_Activity_
What you return must match the listing below exactly, minus any pictures.

----------------------------------------

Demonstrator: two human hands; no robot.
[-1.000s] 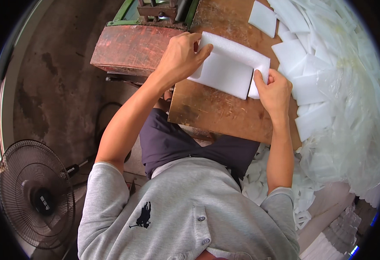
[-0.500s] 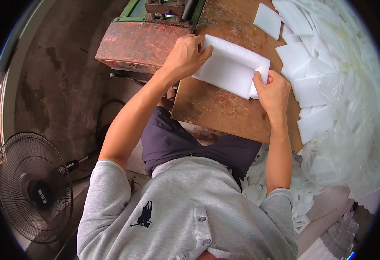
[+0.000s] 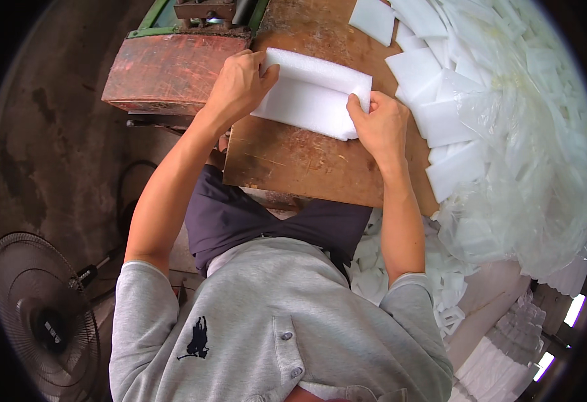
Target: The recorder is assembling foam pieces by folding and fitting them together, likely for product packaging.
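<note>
A white foam sheet (image 3: 310, 97) lies folded on a worn wooden board (image 3: 307, 164) in front of me. My left hand (image 3: 236, 84) grips its left edge, thumb on top of the fold. At the sheet's right edge my right hand (image 3: 380, 124) pinches the foam between thumb and fingers. The sheet's far half is folded over toward me.
A rusty red metal machine bed (image 3: 173, 70) stands left of the board. Several cut white foam pieces (image 3: 434, 74) and a heap of clear plastic film (image 3: 528, 154) lie to the right. A floor fan (image 3: 39, 315) sits at lower left. More foam stacks (image 3: 508, 348) are at lower right.
The view has shifted a little, so the board and sheet sit lower in it. Both hands stay on the foam sheet's edges, and the fold looks pressed flatter.
</note>
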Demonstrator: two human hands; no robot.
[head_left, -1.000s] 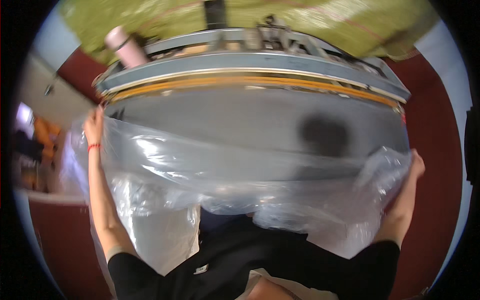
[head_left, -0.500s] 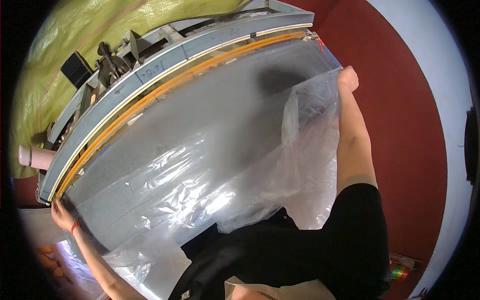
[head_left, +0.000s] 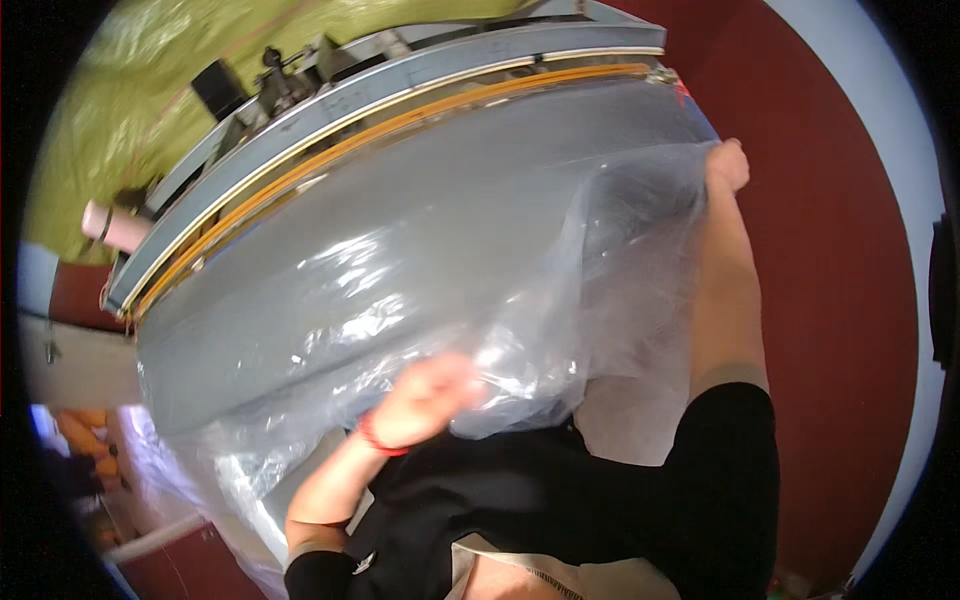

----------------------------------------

_The answer_
Demonstrator: two human hands; no robot.
[-1.000s] 
[-0.500s] 
[+0.000s] 
Target: The recorder is assembling foam pieces by folding and fitting them together, likely for product packaging.
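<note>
A white foam sheet (image 3: 310, 97) lies folded on a worn wooden board (image 3: 307, 164) in front of me. My left hand (image 3: 236, 84) grips its left edge, thumb on top of the fold. At the sheet's right edge my right hand (image 3: 380, 124) pinches the foam between thumb and fingers. The sheet's far half is folded over toward me.
A rusty red metal machine bed (image 3: 173, 70) stands left of the board. Several cut white foam pieces (image 3: 434, 74) and a heap of clear plastic film (image 3: 528, 154) lie to the right. A floor fan (image 3: 39, 315) sits at lower left. More foam stacks (image 3: 508, 348) are at lower right.
The view has shifted a little, so the board and sheet sit lower in it. Both hands stay on the foam sheet's edges, and the fold looks pressed flatter.
</note>
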Demonstrator: two human hands; no robot.
[head_left, -1.000s] 
[head_left, -0.500s] 
[head_left, +0.000s] 

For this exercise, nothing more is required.